Cameli: il presidio di Giulianova è in posizione strategica

27 Gennaio 2017

GIULIANOVA. «Sono perfettamente d’accordo con la proposta dell’ospedale di primo livello a Giulianova». Lo dice con enfasi Giancarlo Cameli, 44 anni di esperienza ospedaliera, già primario di...
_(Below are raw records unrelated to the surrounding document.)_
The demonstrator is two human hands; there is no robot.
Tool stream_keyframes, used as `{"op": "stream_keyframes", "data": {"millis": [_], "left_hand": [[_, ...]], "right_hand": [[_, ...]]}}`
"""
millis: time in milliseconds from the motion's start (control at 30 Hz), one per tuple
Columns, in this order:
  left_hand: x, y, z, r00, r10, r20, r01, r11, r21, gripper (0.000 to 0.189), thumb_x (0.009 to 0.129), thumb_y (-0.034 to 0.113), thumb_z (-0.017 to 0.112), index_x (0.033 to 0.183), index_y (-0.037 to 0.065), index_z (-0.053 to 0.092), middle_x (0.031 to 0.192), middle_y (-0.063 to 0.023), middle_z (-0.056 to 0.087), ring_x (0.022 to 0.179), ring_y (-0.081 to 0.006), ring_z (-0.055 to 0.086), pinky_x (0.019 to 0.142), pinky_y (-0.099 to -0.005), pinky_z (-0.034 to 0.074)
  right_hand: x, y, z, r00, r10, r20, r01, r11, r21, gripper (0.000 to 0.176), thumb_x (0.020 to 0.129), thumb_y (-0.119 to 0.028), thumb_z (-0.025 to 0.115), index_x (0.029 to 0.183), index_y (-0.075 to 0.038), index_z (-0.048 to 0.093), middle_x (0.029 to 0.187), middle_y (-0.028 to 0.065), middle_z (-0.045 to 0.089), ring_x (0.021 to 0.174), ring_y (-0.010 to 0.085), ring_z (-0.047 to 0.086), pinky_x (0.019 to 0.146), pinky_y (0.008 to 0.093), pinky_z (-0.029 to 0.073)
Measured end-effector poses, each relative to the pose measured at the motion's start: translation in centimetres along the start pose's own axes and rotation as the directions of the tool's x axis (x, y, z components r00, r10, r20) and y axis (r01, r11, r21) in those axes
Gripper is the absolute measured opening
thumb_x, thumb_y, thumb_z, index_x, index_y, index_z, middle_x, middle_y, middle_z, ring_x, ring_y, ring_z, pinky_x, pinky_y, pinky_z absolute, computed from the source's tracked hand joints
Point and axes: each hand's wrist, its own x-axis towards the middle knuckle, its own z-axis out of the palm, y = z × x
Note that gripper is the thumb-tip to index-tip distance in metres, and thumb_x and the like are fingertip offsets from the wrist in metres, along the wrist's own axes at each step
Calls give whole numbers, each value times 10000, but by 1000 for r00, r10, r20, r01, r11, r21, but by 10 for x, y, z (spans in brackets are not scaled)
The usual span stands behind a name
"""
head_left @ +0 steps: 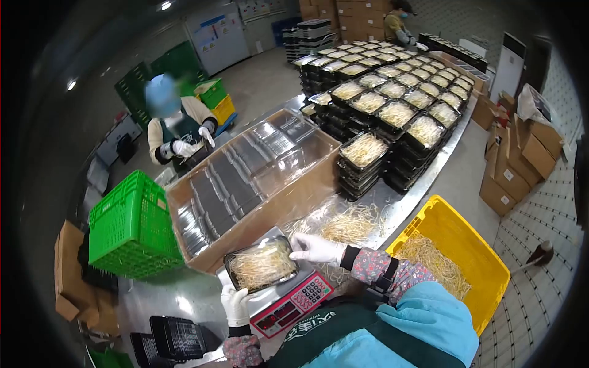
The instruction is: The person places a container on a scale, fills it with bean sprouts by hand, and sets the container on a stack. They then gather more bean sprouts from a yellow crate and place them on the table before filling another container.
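Note:
A black plastic tray of bean sprouts is tilted over the platform of a red-and-white weighing scale. My left hand, in a white glove, is closed on the tray's near left corner. My white-gloved right hand has its fingers pinched at the tray's right edge. Whether the tray rests on the scale is hard to tell. Loose bean sprouts lie on the metal table just beyond my right hand.
A cardboard box of stacked black trays stands ahead. Filled trays are piled at the far right. A yellow crate with sprouts is at my right, a green crate at left. Across the table, a co-worker handles something dark.

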Motion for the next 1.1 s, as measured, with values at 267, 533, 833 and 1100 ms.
{"op": "stream_keyframes", "data": {"millis": [267,533,833,1100], "left_hand": [[11,28,110,951,71,300,-18,984,-176,483,837,-26,688,1281,-24,498,1065,-126,609,975,-220,634,905,-333,537],[23,3,112,937,-35,347,51,998,-37,310,977,52,519,1262,-69,507,1133,-181,625,1005,-245,650,889,-349,548],[23,-16,76,981,-49,190,36,997,70,300,986,84,513,1249,-57,541,1109,-169,651,929,-239,675,847,-342,555],[12,-31,-2,999,-20,-39,25,989,143,316,983,125,539,1259,-30,550,1123,-143,652,931,-214,666,835,-330,543]], "right_hand": [[-3,-70,-100,973,-83,-215,123,976,180,157,864,-141,699,919,-62,575,818,-1,608,741,69,581,675,241,481],[39,18,-294,170,245,-955,324,901,289,217,807,-124,695,860,-75,491,726,50,542,468,143,517,388,302,480],[6,20,-299,380,260,-888,363,841,401,412,886,-352,716,1046,-14,543,913,93,603,770,176,622,622,347,574],[-95,141,-219,683,157,-714,-424,881,-212,765,788,-416,781,1346,10,476,1285,176,550,1198,312,527,1034,417,426]]}}
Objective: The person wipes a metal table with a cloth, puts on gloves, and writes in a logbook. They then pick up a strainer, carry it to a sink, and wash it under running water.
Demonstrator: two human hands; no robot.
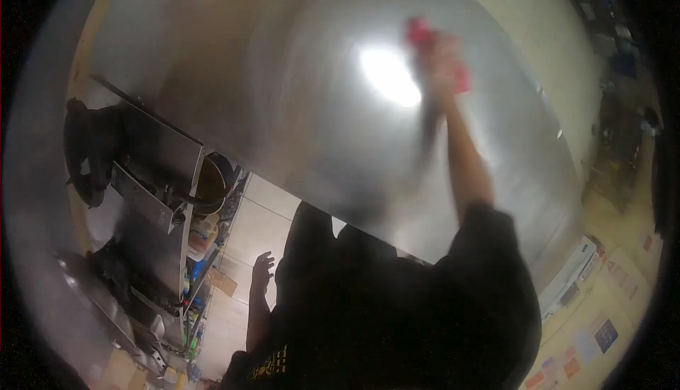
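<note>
Although blur smears the fingers of the right hand point(440, 57) so that I cannot tell whether they lie flat or curl, a bright red cloth point(423, 34) shows at the fingertip side of that hand and again at its heel, so the hand lies over the cloth. Cloth and hand sit against a broad sheet of brushed stainless steel point(297, 114), just beside a white patch of reflected glare point(389, 77). From the hand, the bare forearm runs back to a black short sleeve point(489, 248) and a black shirt with yellow lettering point(273, 363).

The left hand point(263, 268) hangs well apart from the cloth, below the steel sheet's edge. Its fingers are loosely spread and slightly bent, and they hold nothing and touch nothing. Pale floor tiles point(265, 223) lie behind it.

Further left, a round dark brown pan point(211, 183) sits among grey metal kitchen units point(152, 153). Coloured paper notices point(602, 335) hang on a cream wall at the lower right.
</note>
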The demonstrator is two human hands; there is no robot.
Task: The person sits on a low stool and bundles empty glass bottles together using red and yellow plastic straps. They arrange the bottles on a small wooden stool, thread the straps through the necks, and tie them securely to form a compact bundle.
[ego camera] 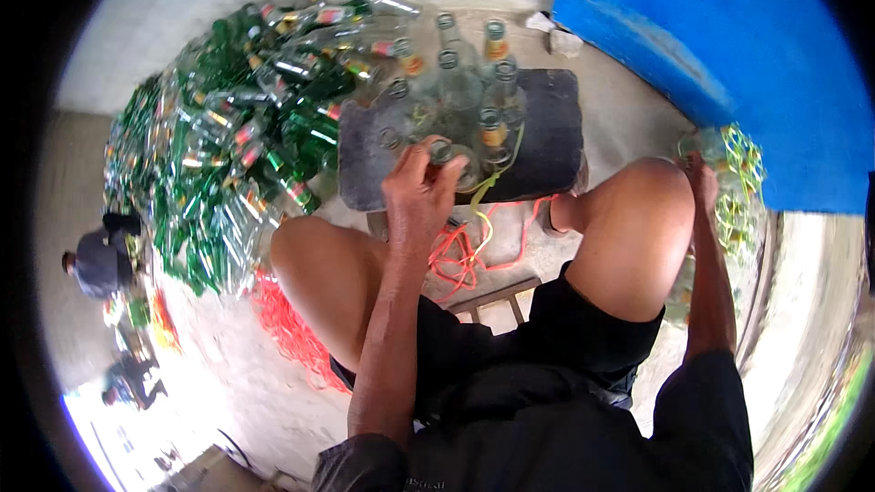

GIULIANOVA. «Sono perfettamente d’accordo con la proposta dell’ospedale di primo livello a Giulianova». Lo dice con enfasi Giancarlo Cameli, 44 anni di esperienza ospedaliera, già primario di chirurgia generale ad indirizzo endoscopico negli anni in cui il presidio cittadino annoverava più di un’eccellenza in campo sanitario e i reparti registravano la piena fiducia degli utenti. «Da quando ancora non entravo in politica e si cominciavano a verificare le prime riduzioni, mi sono mosso per fare resistenza, ma purtroppo non sono stato mai ascoltato», dice con un leggero tono di amarezza «Giulianova, o comunque la costa, deve avere un ospedale per acuti con i reparti di chirurgia, ortopedia, rianimazione, e naturalmente un pronto soccorso efficiente. Anzi io ho sempre pensato che a Giulianova doveva essere spostata la neurochirurgia perché secondo le statistiche in questa area si registra il numero più alto di traumi cranici per incidenti o con la bici nel periodo estivo, quando la popolazione si triplica, e anche la percentuale di infartuati è più alta sulla costa. A livello di sistema dobbiamo dare risposte alla popolazione con due strutture provinciali, una a Teramo e uno sulla costa. Gli ospedali devono essere fatti in posizione strategica, dove ci sono strade, stazioni e dove si conta una concentrazione elevata di cittadini». (m.l.)